Following multiple studies that show increased breast cancer incidence in industrialized and urban areas, some researchers are examining whether air pollution plays a role. A recent study found a potential association between exposure to polycyclic aromatic hydrocarbons — air pollutants found in car exhaust and soot, for instance — and female breast cancer incidence in the northeastern and southeastern U.S., based on data that spans from 2000 to 2012. The more industrialized Northeast had significantly higher rates of breast cancer incidence.

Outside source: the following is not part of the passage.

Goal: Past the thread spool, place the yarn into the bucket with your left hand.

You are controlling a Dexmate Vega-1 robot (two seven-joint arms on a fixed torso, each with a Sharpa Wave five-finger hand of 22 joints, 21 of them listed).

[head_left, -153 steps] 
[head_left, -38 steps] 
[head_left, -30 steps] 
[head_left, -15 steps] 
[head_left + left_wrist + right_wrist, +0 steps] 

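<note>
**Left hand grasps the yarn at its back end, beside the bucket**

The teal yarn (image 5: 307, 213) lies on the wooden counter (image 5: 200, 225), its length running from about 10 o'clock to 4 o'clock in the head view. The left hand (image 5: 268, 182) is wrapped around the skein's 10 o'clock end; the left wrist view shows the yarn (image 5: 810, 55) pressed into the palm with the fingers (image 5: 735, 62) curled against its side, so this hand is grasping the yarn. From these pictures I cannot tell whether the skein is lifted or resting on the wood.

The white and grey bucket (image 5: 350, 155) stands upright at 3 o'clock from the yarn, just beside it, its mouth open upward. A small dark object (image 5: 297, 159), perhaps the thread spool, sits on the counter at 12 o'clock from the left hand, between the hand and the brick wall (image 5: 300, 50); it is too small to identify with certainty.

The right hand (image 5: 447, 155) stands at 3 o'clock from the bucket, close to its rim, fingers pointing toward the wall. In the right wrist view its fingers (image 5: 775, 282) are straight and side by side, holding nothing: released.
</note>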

Researchers are investigating other chemicals as well. Rachel Morello-Frosch of the UC Berkeley School of Public Health is leading a study that compares blood and urine samples from female firefighters and women working in other sectors, focusing not only on PAHs but also per- and polyfluoroalkyl substances found in firefighting foam and flame retardants, which animal studies have linked to breast cancer. A University of Southern California study is looking at Vietnamese-American nail salon workers, who are exposed to chemicals that could disrupt the endocrine system, which is suspected to raise breast cancer risk.

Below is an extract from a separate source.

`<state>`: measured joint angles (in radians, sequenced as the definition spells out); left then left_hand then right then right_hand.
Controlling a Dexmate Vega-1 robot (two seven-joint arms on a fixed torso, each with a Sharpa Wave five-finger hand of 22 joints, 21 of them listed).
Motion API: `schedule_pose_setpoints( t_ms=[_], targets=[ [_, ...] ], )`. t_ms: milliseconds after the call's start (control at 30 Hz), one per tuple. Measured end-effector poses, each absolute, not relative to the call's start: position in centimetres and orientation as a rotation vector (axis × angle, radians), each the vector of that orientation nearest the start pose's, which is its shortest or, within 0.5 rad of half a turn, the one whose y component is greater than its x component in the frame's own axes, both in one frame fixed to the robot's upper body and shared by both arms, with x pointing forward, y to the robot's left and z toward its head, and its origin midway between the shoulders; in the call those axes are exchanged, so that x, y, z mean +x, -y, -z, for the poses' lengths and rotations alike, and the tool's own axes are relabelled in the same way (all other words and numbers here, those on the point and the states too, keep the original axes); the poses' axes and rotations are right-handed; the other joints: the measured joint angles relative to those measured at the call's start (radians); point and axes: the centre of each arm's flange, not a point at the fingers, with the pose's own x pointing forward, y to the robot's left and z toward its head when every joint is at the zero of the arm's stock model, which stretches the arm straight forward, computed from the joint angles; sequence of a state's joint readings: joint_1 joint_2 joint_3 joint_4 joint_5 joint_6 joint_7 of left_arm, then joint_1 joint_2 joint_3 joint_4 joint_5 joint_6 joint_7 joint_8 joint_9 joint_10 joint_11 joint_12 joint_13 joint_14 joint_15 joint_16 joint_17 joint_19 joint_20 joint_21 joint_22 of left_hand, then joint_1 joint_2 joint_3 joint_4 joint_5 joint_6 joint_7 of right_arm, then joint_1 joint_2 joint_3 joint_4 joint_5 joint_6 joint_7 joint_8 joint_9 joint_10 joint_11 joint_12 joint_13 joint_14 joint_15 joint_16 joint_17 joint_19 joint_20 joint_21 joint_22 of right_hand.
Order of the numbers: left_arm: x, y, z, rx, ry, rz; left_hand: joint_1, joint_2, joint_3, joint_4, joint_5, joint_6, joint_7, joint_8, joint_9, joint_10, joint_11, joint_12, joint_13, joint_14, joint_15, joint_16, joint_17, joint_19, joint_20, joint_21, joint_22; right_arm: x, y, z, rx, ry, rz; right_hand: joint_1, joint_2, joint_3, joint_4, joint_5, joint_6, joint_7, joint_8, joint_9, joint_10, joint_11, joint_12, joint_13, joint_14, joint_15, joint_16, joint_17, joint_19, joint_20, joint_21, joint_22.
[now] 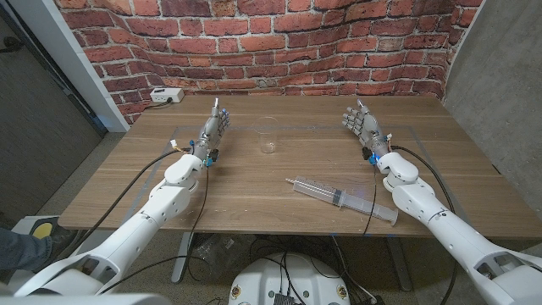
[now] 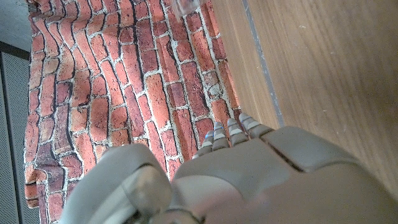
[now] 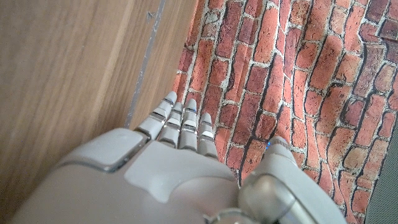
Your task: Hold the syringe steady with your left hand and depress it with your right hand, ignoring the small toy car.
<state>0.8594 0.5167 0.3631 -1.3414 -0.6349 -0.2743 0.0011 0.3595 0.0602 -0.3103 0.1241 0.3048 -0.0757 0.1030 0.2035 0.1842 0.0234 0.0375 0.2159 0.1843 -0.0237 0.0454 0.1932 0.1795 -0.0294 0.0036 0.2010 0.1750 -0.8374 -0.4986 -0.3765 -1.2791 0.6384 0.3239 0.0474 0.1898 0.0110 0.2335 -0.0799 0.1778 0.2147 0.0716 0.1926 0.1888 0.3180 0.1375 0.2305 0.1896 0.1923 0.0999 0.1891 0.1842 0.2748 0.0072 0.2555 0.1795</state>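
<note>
Well apart — syringe (image 1: pixel 340 197) near table (image 1: pixel 254 182) front edge, both hands (image 1: pixel 213 131) elsewhere.

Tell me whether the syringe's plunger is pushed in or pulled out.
Pulled out: the syringe lies flat on the table, its plunger rod extending well past the barrel.

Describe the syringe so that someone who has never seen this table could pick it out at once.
Start at the wooden table in front of the brick wall. The syringe lies on its side toward the near edge, closer to the right hand than to the left hand. Unlike the small clear cup standing upright mid-table, it is a long clear tube lying diagonally.
</note>
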Motion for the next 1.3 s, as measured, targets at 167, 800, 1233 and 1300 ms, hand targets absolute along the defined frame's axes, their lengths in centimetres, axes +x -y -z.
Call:
schedule_pose_setpoints(
  t_ms=[167, 800, 1233, 1300],
  targets=[
    [64.2, -28.9, 2.7, -0.032, 0.599, 0.185, 0.003, 0.002, 0.0, 0.0, 0.0, 0.0, 0.0, 0.0, 0.0, 0.007, 0.0, 0.0, 0.0, 0.004, -0.004, 0.0, 0.0, 0.0, 0.0, 0.0, 0.0, 65.2, 28.4, 3.1, 0.031, 0.622, -0.226, 0.0, 0.0, 0.0, 0.0, 0.0, 0.004, 0.003, 0.0, 0.0, 0.0, 0.0, 0.0, 0.0, 0.0, 0.0, 0.0, 0.0, 0.0, 0.0, 0.0, 0.0],
    [60.4, -30.6, 2.2, 0.002, 0.668, 0.152, 0.026, 0.008, 0.005, -0.004, 0.0, 0.055, -0.005, 0.011, 0.0, 0.059, 0.003, 0.012, 0.0, 0.059, -0.006, 0.008, 0.0, 0.026, -0.003, 0.007, 0.0, 63.6, 27.6, 3.1, -0.014, 0.663, -0.215, 0.004, 0.004, 0.004, -0.004, 0.0, 0.03, 0.003, 0.008, 0.0, -0.004, 0.004, 0.0, 0.0, -0.003, 0.003, 0.0, 0.0, -0.001, 0.0, -0.005, 0.005],
    [58.0, -30.7, 2.0, 0.038, 0.74, 0.198, 0.038, 0.019, 0.007, -0.016, 0.0, 0.108, -0.015, 0.023, 0.0, 0.11, 0.003, 0.021, 0.0, 0.109, -0.012, 0.018, 0.0, 0.078, 0.005, 0.022, 0.0, 61.9, 27.7, 2.8, -0.041, 0.711, -0.203, 0.004, 0.004, 0.004, -0.004, 0.0, 0.033, 0.012, 0.011, 0.0, -0.004, 0.003, 0.0, 0.004, -0.003, 0.002, 0.0, 0.0, -0.001, 0.0, -0.005, 0.005],
    [57.5, -30.6, 2.0, 0.051, 0.758, 0.209, 0.043, 0.014, 0.007, -0.016, 0.0, 0.11, -0.013, 0.023, 0.0, 0.112, 0.003, 0.021, 0.0, 0.115, -0.011, 0.018, 0.0, 0.079, 0.004, 0.022, 0.0, 61.4, 27.8, 2.9, -0.046, 0.719, -0.199, 0.004, 0.004, 0.004, -0.004, 0.0, 0.033, 0.012, 0.011, 0.0, -0.004, 0.003, 0.0, 0.004, -0.003, 0.002, 0.0, 0.0, -0.001, 0.0, -0.005, 0.005]
  ],
)
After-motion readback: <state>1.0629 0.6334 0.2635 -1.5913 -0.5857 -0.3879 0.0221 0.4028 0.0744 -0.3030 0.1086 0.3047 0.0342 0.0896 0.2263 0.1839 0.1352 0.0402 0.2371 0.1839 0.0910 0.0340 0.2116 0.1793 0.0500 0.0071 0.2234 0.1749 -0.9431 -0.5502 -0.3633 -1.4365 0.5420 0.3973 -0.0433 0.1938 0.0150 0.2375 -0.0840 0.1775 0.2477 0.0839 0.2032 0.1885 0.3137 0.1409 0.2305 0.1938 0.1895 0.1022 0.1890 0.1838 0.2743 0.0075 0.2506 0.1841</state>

As for racism and other psychological stressors in the environment, a study published online in Cancer Causes & Control last December showed an association between being born in a state that had enacted pro-segregation Jim Crow laws and increased odds of estrogen receptor–negative breast cancer in Black, but not white, women. Meanwhile, preliminary results from a Medical College of Wisconsin research project found that racial bias in mortgage lending is associated with higher incidences of harder-to-treat forms of breast cancer, including triple-negative breast cancer.
To be sure, we’re all exposed to a complex matrix of stressors, which makes it difficult to disentangle the ones that may influence breast cancer. Identifying the biological markers of damage from chemicals in humans is also challenging, says Silent Spring Institute’s Brody. Plus, most research, some funded by drug companies, is aimed at developing treatments, not prevention. As of July 3, out of 1,007 independent research projects on breast cancer in the International Cancer Research Partnership database, 441 focus on treatment and just 43 on exogenous, or external, factors in the origin and cause of the disease.
Venticinque feels “grim” about the future of research on environmental risk factors, especially since one of President Donald Trump’s campaign promises was to dismantle the Environmental Protection Agency. Still, she feels compelled to continue her advocacy work. Cathie Ragovin, 72, a psychiatrist who was diagnosed and treated for breast cancer 30 years ago and was part of the founding of Silent Spring, notes that medical research is oriented mainly toward diagnosis and treatment, but that prevention should be a priority too. In 2010, the National Institutes of Health estimated that medical costs associated with breast cancer would hit $16.5 billion by 2020. “The cost to families, children and the economy in general is unsustainable,” Ragovin says. “I think once that becomes clear, there will have to be a focus on what is in the environment.”